Sourdough is one of those things that seems almost mystical, as there is such a cult following around it. If you google recipes, you can end up in a never-ending maze of theory, with each recipe suggesting different things.
I got a bit stuck down this wormhole, and when I made my starter couldn’t understand why it didn’t work – I fed it with flour and water regularly, left it in a warm place, and gave it as much love and attention as I would give a living, breathing pet. But it still didn’t bubble, and when it did it was minimal.
Having done a bit of research and now made a successful one, I have put together a bit of a guide on how to make a starter, and how to understand what is actually happening. If you’d like the advice of professional bakers, try Puff The Bakery’s free Sourdough Course as this really helped to get me started.
Put simply, a starter is fermented flour and water. As it ferments, it produces wild yeast which is what helps to make the bread rise. As with any form of fermentation, this takes time, as it depends on a whole range of things from temperature to flour.
To get started, mix 100g flour with 100g warm water. If you have a thermometer, the water should measure at about 26°C, but if not just test with your finger – it should feel neither cold nor hot, just about room temperature.
Once mixed, put into a jar or plastic container. You need it to be big enough to allow room for expansion (or it will escape its container as mine did below!). Cover with a lid or clingfilm – it doesn’t need to be airtight, but it does need to protect it from dust and anything else that might fall in.
Leave this for about two days in a warm place – I say about two days because it could be longer or could be shorter. Essentially, you want to see that the mixture is full of bubbles and has doubled in size. Once it’s reached this stage, you know it’s time to start feeding it.
Day One after mixing flour and water, and Day Three (48 hours later)
Feeding your starter
So, when you ‘feed’ your starter, you are basically removing some of the already-fermented flour and water, and adding new flour and water for it to ferment. As you get to know how active your starter is, you’ll understand when and how it needs feeding. But when beginning, I’d say this is a useful guide:
Empty your starter into a bowl and wash out your jar or container. Weigh out 40g of your starter and dissolve in 100g warm water (this should be anywhere between 26 and 32°C).
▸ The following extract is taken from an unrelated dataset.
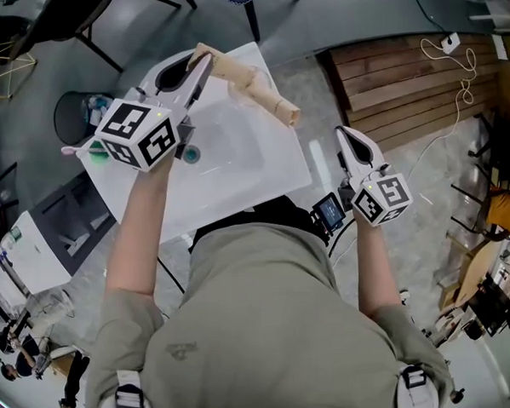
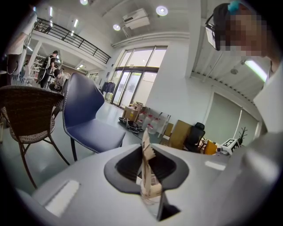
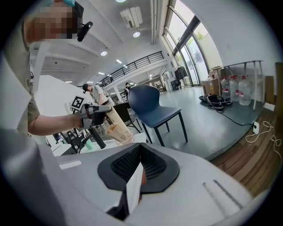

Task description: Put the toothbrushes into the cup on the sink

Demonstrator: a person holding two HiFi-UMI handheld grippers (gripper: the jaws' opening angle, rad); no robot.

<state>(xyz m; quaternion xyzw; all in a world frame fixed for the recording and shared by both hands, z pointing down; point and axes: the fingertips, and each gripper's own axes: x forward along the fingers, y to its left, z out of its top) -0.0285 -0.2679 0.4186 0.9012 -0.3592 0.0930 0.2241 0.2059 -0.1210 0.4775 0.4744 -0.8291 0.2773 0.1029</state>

Then, add 100g flour. Put back in your jar and leave for 12 hours. The remaining starter can be thrown away. Once your starter is stable, you can use this discard in other recipes, but whilst you are building your starter at the beginning its easiest just to discard completely.
After about 12 hours, you should see a repeat of what happened before – plenty of bubbles and doubled in size. Now it’s time to feed again. After about 3 days of feeding, your starter should be ready to bake with – you can test it’s ready by taking a spoonful of starter and dropping into a glass of cold water. If it floats, it means it has enough air in make your bread rise, and it’s ready to use. If it sinks, don’t panic – it just means it’s not quite ready. Keep going with the feeding and you’ll get there!
Some more useful tips…
- Rye flour can help to get a starter going if you are struggling. When you feed it, use half your normal flour, half rye flour.
- Don’t overcomplicate it! As an easy routine, feed your starter once when you get up in the morning, and once before you go to bed.
- If you see a layer of water forming on the top, this is a sign that it needs more food. It’s called hooch and is a by-product of fermentation. You can drain this off, but it’s no big deal if you stir it back into your starter.
- Keep an eye on your starter throughout the day. You’ll be able to see how quickly it’s fermenting the flour and water you add with a feed, and if it looks like it’s happening quickly then you may need to bulk up your feedings to 3 times a day.
- Don’t worry if yours takes longer! Keep feeding it, ensure it’s nice and warm, and eventually it will be ready. Every starter is unique, and you’ll find a natural rhythm.
- One last bit of advice – don’t waste your starter discard! There are tons of recipes for crackers, biscuits, and cakes that use sourdough discard for additional flavour. Every time you discard it, just add it to a tub and put in the fridge – it will sit there happily for about two weeks until you have decided what you’d like to do with it.